*Problem description*.
What appears in the data must be reproduced exactly.

*Data*.
____
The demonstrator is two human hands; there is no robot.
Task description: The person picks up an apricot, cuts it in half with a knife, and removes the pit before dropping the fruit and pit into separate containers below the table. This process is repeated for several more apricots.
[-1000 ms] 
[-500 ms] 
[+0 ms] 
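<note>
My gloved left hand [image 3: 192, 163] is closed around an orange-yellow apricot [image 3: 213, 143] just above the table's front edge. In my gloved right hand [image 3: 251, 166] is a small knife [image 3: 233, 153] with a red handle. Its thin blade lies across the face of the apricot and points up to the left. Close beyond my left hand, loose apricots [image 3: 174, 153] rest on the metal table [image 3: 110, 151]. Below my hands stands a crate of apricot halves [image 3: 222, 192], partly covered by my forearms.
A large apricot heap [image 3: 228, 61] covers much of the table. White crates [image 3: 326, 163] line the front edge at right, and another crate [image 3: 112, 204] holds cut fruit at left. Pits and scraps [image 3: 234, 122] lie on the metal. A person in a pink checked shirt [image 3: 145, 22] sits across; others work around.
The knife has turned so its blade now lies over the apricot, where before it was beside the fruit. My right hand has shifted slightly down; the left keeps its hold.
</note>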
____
*Finished task*.
The demonstrator is two human hands; there is no robot.
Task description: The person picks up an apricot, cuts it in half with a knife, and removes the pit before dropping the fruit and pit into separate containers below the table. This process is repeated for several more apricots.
[-1000 ms] 
[-500 ms] 
[+0 ms] 
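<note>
My gloved left hand [image 3: 192, 163] is closed around an orange-yellow apricot [image 3: 213, 143] just above the table's front edge. In my gloved right hand [image 3: 251, 166] is a small knife [image 3: 233, 153] with a red handle. Its thin blade lies across the face of the apricot and points up to the left. Close beyond my left hand, loose apricots [image 3: 174, 153] rest on the metal table [image 3: 110, 151]. Below my hands stands a crate of apricot halves [image 3: 222, 192], partly covered by my forearms.
A large apricot heap [image 3: 228, 61] covers much of the table. White crates [image 3: 326, 163] line the front edge at right, and another crate [image 3: 112, 204] holds cut fruit at left. Pits and scraps [image 3: 234, 122] lie on the metal. A person in a pink checked shirt [image 3: 145, 22] sits across; others work around.
The knife has turned so its blade now lies over the apricot, where before it was beside the fruit. My right hand has shifted slightly down; the left keeps its hold.
</note>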

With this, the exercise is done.